• [Dataset excerpts]
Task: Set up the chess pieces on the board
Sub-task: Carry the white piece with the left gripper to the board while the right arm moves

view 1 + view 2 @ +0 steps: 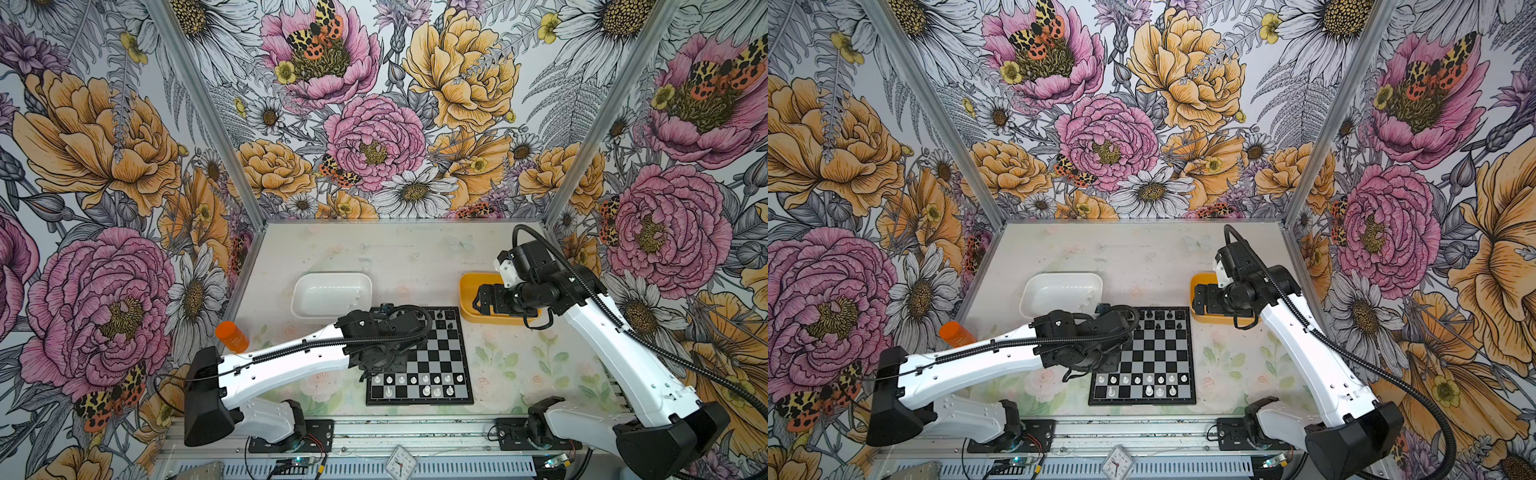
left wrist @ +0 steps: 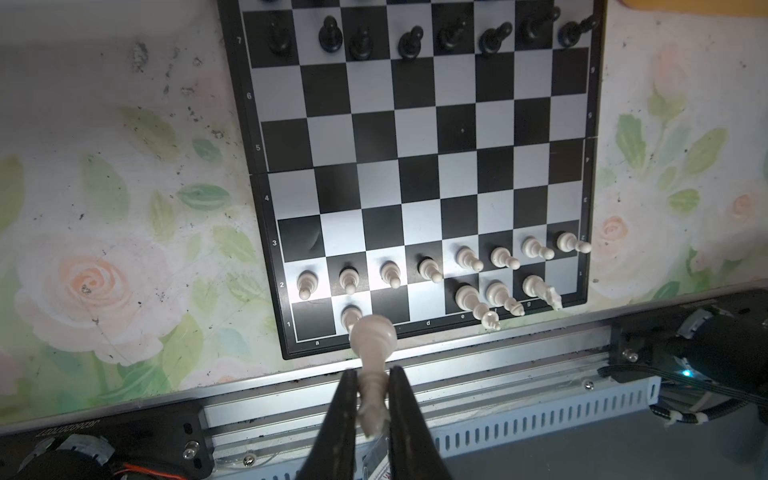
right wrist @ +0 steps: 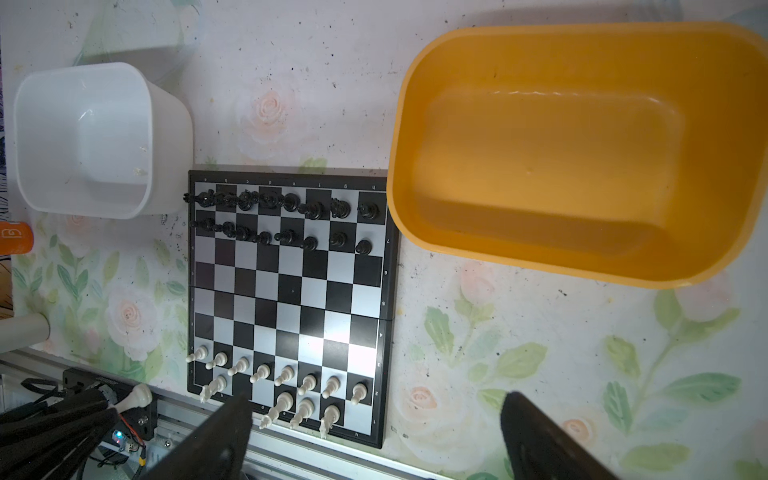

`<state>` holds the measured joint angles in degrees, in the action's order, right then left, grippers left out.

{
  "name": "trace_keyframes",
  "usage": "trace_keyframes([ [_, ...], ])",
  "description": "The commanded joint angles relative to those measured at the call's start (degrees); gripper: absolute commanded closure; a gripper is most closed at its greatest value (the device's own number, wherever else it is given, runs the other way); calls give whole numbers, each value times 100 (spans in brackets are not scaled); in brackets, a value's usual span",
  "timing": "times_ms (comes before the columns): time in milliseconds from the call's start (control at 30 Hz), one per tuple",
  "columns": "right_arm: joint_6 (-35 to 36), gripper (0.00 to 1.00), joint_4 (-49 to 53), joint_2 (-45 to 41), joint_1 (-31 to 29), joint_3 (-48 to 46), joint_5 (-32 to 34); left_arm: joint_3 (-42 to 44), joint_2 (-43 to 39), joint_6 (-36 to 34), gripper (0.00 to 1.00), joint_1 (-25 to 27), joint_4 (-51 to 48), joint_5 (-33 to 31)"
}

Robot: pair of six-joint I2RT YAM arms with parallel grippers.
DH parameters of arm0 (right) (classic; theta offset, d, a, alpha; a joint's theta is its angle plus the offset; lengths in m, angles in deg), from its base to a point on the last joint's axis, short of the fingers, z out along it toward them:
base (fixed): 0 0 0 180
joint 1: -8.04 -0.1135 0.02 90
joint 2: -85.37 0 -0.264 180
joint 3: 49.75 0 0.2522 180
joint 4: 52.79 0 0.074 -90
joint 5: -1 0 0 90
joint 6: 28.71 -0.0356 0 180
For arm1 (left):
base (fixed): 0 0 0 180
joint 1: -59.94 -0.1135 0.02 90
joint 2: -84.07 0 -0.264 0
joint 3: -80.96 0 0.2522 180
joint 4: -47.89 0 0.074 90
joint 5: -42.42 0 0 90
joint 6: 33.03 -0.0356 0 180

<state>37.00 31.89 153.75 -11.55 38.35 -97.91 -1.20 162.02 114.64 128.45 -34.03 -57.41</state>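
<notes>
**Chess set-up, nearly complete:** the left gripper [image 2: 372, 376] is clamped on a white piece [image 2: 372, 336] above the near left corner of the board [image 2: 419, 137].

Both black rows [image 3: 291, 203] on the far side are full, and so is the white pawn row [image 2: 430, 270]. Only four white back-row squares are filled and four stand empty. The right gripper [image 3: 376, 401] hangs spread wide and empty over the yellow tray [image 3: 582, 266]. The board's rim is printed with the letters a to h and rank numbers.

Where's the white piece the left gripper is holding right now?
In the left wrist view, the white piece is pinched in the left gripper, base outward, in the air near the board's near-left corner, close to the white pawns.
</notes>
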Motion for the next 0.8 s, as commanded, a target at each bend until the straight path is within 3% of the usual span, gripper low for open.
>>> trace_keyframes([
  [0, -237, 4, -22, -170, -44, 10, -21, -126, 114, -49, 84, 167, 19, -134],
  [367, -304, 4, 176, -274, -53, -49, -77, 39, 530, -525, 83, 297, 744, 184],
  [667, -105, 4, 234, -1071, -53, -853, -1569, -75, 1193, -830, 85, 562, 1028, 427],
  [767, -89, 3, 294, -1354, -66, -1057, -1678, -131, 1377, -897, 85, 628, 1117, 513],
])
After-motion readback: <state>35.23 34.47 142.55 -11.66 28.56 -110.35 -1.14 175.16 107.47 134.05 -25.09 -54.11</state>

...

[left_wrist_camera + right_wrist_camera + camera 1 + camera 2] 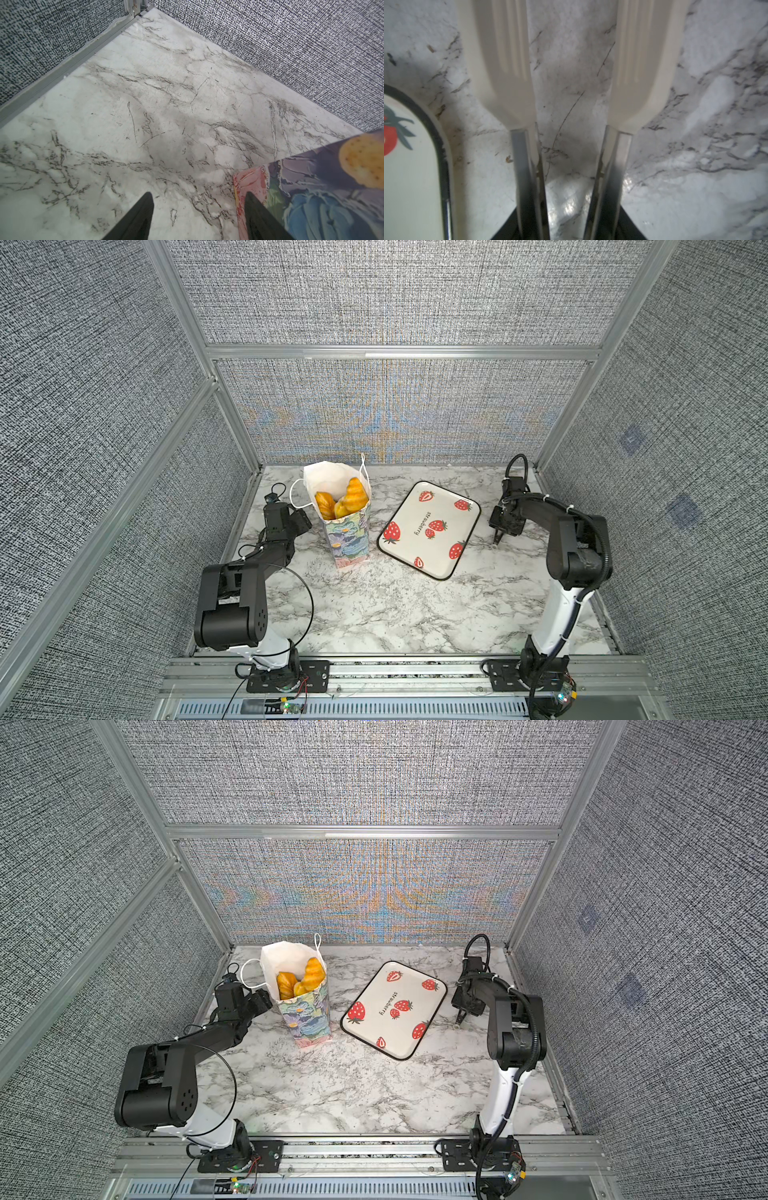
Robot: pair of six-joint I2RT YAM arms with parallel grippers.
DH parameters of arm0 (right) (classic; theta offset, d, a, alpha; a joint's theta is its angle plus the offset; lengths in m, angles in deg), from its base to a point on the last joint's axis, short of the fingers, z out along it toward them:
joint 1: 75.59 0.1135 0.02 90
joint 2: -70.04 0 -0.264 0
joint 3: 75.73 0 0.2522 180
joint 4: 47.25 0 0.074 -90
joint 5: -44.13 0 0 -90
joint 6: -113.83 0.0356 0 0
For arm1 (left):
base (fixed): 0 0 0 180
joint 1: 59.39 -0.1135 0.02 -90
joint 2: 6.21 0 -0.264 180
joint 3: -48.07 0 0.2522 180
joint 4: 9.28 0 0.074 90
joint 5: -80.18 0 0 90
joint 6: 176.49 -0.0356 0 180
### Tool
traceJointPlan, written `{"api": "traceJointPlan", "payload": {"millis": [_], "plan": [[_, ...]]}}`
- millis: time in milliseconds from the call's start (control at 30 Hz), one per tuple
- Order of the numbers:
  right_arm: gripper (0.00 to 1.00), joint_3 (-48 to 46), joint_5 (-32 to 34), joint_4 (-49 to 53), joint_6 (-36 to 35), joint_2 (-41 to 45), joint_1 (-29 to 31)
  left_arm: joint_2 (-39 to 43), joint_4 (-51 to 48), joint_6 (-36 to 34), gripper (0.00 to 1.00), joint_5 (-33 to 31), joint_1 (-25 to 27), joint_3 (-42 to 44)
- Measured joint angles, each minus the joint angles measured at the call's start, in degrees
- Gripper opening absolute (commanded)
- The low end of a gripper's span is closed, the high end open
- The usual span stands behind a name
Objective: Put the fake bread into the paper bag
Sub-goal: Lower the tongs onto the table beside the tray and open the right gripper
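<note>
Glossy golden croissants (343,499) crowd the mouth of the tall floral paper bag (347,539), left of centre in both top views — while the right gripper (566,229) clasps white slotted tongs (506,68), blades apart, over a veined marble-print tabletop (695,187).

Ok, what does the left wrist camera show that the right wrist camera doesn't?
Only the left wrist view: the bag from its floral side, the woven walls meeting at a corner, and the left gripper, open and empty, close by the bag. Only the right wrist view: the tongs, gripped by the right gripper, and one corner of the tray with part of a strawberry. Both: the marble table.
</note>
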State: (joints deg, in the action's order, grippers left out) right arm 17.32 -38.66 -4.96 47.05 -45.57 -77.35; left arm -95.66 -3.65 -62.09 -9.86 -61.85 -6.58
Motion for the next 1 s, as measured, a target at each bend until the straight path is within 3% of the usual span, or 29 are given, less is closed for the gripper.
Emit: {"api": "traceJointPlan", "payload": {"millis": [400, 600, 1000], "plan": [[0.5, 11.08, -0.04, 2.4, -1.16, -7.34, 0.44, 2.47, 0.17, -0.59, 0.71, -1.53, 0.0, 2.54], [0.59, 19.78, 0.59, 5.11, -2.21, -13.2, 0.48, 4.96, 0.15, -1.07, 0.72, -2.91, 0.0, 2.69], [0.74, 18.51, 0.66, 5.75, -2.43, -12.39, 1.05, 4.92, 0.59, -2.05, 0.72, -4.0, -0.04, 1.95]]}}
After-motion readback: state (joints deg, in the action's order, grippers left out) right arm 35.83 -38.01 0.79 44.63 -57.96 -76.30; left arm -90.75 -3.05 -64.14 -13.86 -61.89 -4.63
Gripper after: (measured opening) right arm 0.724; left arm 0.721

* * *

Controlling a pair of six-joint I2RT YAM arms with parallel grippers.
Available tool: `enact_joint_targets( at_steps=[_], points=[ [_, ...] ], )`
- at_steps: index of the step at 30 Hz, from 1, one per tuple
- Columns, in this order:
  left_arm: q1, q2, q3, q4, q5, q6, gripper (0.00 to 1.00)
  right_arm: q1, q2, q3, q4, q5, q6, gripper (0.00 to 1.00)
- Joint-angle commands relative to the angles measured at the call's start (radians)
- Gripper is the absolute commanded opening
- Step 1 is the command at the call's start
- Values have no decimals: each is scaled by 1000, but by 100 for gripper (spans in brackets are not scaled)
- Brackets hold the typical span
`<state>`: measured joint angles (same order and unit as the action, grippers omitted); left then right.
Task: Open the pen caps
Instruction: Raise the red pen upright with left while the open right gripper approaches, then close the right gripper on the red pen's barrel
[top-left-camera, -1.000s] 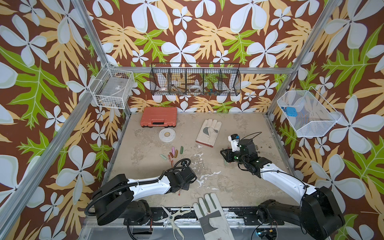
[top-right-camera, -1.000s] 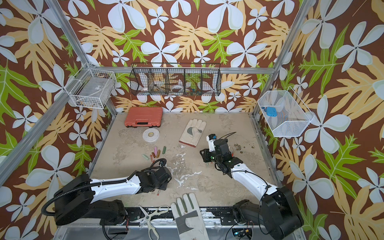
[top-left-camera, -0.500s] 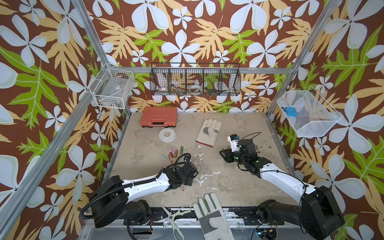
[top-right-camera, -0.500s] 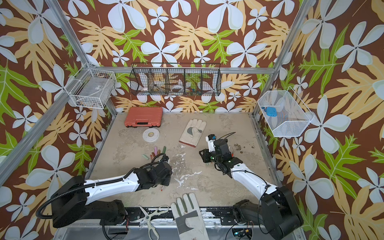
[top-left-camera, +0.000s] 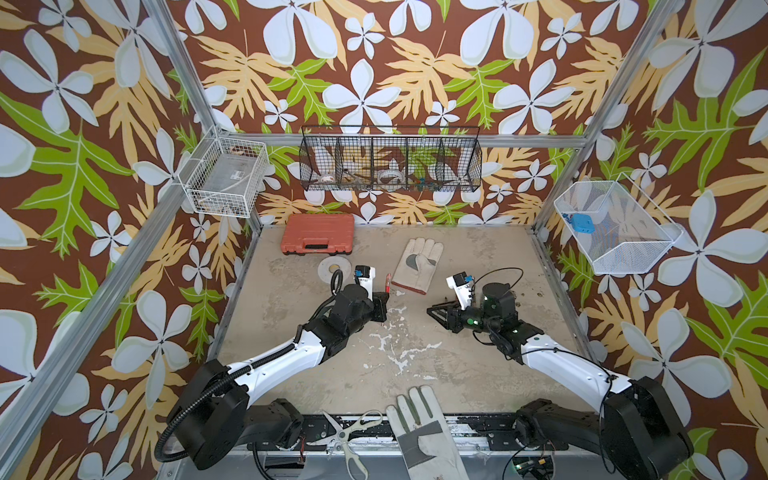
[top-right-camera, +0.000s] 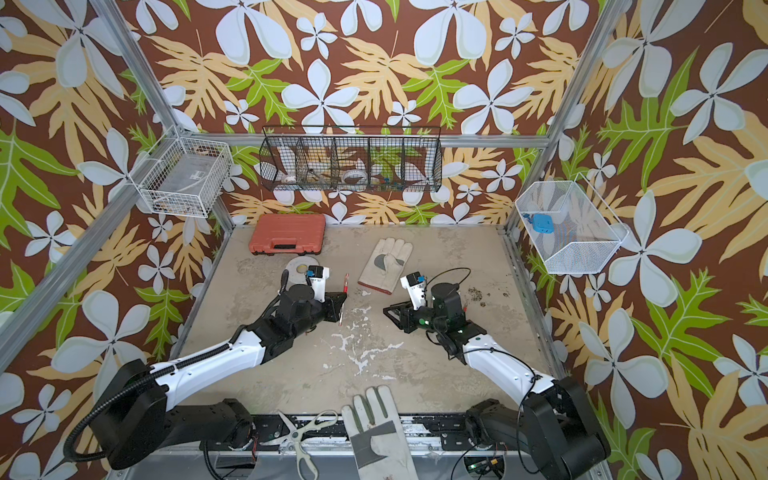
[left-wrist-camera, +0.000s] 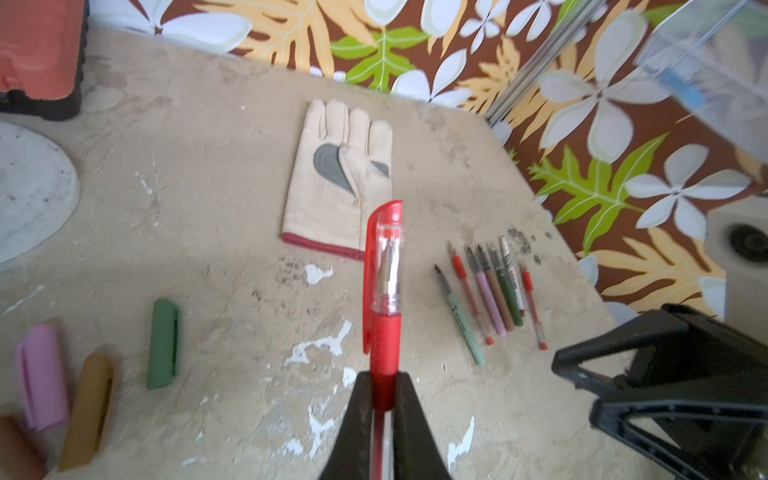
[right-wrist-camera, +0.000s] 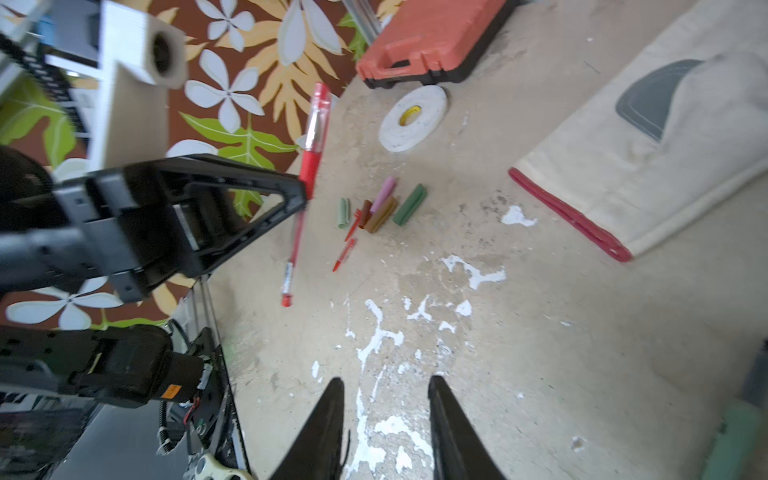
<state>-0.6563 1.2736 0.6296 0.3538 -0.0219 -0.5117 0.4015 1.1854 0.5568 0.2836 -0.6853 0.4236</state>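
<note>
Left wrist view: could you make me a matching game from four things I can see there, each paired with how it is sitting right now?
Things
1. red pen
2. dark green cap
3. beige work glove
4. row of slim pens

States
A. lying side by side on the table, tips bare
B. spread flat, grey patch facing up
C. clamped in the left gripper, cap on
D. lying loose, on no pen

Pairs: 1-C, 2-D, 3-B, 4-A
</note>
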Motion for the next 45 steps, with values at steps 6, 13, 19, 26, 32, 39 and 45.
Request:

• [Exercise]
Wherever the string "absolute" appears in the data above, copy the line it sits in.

• [Solution]
  "description": "The commanded joint angles relative to those measured at the call's start (degrees); gripper: absolute commanded closure; a gripper is most closed at its greatest value (the device's own number, wherever else it is given, runs the other way); calls give whole numbers, each value times 100 (spans in brackets are not scaled); in brackets, a value's usual span",
- Gripper opening absolute (commanded)
- Gripper is the absolute commanded opening

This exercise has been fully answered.